On October 6, 1889, Joshua L. Chamberlain stood to address friends, dignitaries and former brothers in arms who were gathered to dedicate a monument to the regiment he had commanded 26 years earlier at Gettysburg. It was from their perilous position at the extreme left of the Union flank that Chamberlain ordered the men of the 20th Maine to fix bayonets. The ensuing charge from Little Round Top led the 20th Maine straight into the teeth of the 15th and 47th Alabama regiments, but the Federal line would hold–a triumph that marked a pivotal point in the war and would later earn Joshua Chamberlain the Medal of Honor.
When he once again took the field in 1889 Chamberlain, the minister and professor turned soldier and statesman, drew upon his love of languages and rhetoric as he reflected on his place in history.
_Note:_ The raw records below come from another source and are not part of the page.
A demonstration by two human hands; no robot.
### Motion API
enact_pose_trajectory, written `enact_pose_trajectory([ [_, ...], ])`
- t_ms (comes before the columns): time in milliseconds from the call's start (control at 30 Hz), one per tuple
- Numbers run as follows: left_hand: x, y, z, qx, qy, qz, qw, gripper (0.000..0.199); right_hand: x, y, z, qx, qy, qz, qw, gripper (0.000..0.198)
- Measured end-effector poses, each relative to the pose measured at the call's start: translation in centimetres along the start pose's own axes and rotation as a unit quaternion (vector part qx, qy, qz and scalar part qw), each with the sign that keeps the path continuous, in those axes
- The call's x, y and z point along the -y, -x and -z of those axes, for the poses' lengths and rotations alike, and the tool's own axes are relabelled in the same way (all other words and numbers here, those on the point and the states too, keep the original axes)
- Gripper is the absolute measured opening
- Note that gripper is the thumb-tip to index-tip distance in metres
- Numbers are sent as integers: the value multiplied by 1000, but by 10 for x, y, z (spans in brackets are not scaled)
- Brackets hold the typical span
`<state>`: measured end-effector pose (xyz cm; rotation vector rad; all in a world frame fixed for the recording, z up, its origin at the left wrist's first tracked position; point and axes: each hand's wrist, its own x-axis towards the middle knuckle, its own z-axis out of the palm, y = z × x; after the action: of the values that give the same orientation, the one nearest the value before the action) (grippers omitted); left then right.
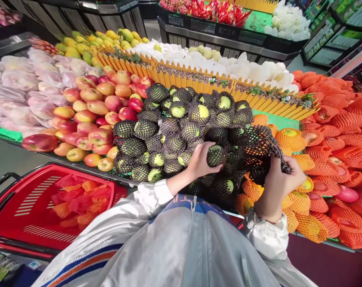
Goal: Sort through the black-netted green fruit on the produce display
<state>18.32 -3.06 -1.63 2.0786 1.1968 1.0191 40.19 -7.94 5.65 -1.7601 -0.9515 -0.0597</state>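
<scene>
My left hand (200, 161) is closed around a green apple (216, 156) in a black foam net, just above the front of the pile. My right hand (281, 181) pinches the edge of a stretched black foam net (260, 141), and orange colour shows through its mesh. No fruit can be made out inside that net. Beneath and left of the hands lies a heap of net-wrapped green apples (169, 141). More dark netted fruit sits in shadow between the two hands.
Red apples (97, 107) are piled left of the green ones. Orange-netted fruit (300, 203) and red-netted fruit (333, 159) lie on the right. A low yellow picket fence (192, 81) runs behind. At lower left stands a red shopping basket (28, 199) with red and orange netting inside.
</scene>
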Motion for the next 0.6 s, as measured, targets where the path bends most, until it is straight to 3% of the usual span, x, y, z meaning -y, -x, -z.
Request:
enact_pose_trajectory([
  [133, 9, -12, -24, 26, -84, 8, 996, 98, -7, 8, 17, 40, -24, -16, 999, 23],
  [233, 15, 6, -22, 65, -157, 50, 984, 111, -20, 9, 32, 55, 9, -51, 997, 29],
  [300, 19, 23, -18, 98, -190, 58, 975, 109, -26, 10, 36, 58, 38, -68, 995, 31],
  [433, 27, 40, -23, 90, -216, 49, 971, 103, -21, 18, 27, 74, 46, -58, 994, 24],
  [600, 24, 31, -23, 80, -180, 94, 976, 108, 1, 29, 19, 118, 21, -9, 993, 19],
])
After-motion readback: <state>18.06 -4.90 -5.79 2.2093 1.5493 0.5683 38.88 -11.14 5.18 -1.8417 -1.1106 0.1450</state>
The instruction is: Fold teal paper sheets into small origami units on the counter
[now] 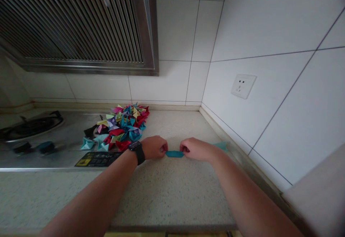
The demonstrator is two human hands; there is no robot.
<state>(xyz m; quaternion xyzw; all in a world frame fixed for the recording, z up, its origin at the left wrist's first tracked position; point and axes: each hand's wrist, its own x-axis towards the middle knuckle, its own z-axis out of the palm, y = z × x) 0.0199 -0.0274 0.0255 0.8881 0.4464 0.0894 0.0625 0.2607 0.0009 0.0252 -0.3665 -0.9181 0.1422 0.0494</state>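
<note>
A narrow folded strip of teal paper (174,154) lies between my two hands, low over the speckled countertop (172,190). My left hand (154,147), with a dark watch (137,152) on its wrist, pinches the strip's left end. At the right end, the fingers of my right hand (196,148) are closed on it. Light teal paper (221,145) shows beyond my right forearm, partly hidden by it. Left of my hands rises a pile of folded paper shapes (118,129) in red, blue, yellow, purple and pale teal.
The pile spreads over the right side of a steel gas stove (72,122), which has a burner (29,126) and knobs (45,147). A range hood (81,24) hangs above. White tiled walls meet in the corner, with a socket (243,86) on the right.
</note>
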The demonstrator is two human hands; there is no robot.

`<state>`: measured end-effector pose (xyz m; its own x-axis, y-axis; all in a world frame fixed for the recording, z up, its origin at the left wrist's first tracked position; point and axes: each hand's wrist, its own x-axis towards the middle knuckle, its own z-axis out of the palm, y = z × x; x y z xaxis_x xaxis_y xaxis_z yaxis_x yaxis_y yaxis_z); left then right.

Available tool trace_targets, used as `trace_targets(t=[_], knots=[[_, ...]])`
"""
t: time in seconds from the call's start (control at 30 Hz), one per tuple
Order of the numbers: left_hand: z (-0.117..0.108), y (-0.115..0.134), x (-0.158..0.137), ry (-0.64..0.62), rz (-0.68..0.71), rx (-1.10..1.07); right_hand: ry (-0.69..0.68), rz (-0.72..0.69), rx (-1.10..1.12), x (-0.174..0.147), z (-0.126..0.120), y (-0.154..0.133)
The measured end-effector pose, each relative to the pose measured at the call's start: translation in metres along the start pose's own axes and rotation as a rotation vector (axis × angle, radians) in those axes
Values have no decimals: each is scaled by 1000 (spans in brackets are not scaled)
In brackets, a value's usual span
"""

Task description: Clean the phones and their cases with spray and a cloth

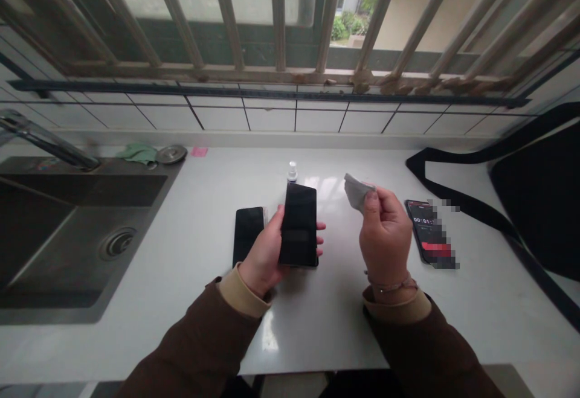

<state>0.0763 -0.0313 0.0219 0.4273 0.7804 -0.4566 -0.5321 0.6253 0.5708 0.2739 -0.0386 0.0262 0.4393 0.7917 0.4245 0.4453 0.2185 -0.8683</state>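
Note:
In the middle of the head view, a black smartphone [299,224] with a dark screen lies in my left hand [267,247], thumb along one edge and fingertips showing past the other. My right hand [385,226], raised to the right of it, pinches a folded grey-white cloth [357,191], apart from the phone. Another dark-screened phone [247,234] rests on the counter, partly covered by my left hand. Behind the held phone stands a small bottle with a white cap [292,171], its lower part hidden.
On the right, a phone with a running timer [428,232] lies near a black bag [539,186] and its strap. To the left is a sink [95,301] with a faucet [49,138], a green cloth [140,152] and a metal strainer lid [171,154]. A barred window is behind the white counter [326,325].

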Motion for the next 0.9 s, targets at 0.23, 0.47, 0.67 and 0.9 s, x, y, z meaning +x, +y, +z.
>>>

“In great deeds, something abides,” he said. “On great fields something stays. Forms change and pass; bodies disappear, but spirits linger, to consecrate ground for the vision-place of souls. And reverent men and women from afar, and generations that know us not and that we know not of . . . shall come [here] to ponder and dream; And lo! the shadow of a mighty presence shall wrap them in its bosom, and the power of the vision pass into their souls.”
As we began to organize thoughts, notes and memories to tell the story of recreating President Lincoln’s funeral car, General Chamberlain’s words seemed indeed to abide. Each member of our team, like each man in the 20th Maine, was a volunteer and though the stakes for us in the 21st century were hardly life and death, we shared the same devotion to a cause far greater than ourselves. As Chamberlain eloquently said in 1889, “A quarter of a century ago on this rugged crest you were doing what you deemed your duty.”
So it is that Chamberlain’s reflections on that long-ago October day have come to symbolize the work of those that rebuilt Abraham Lincoln’s funeral train.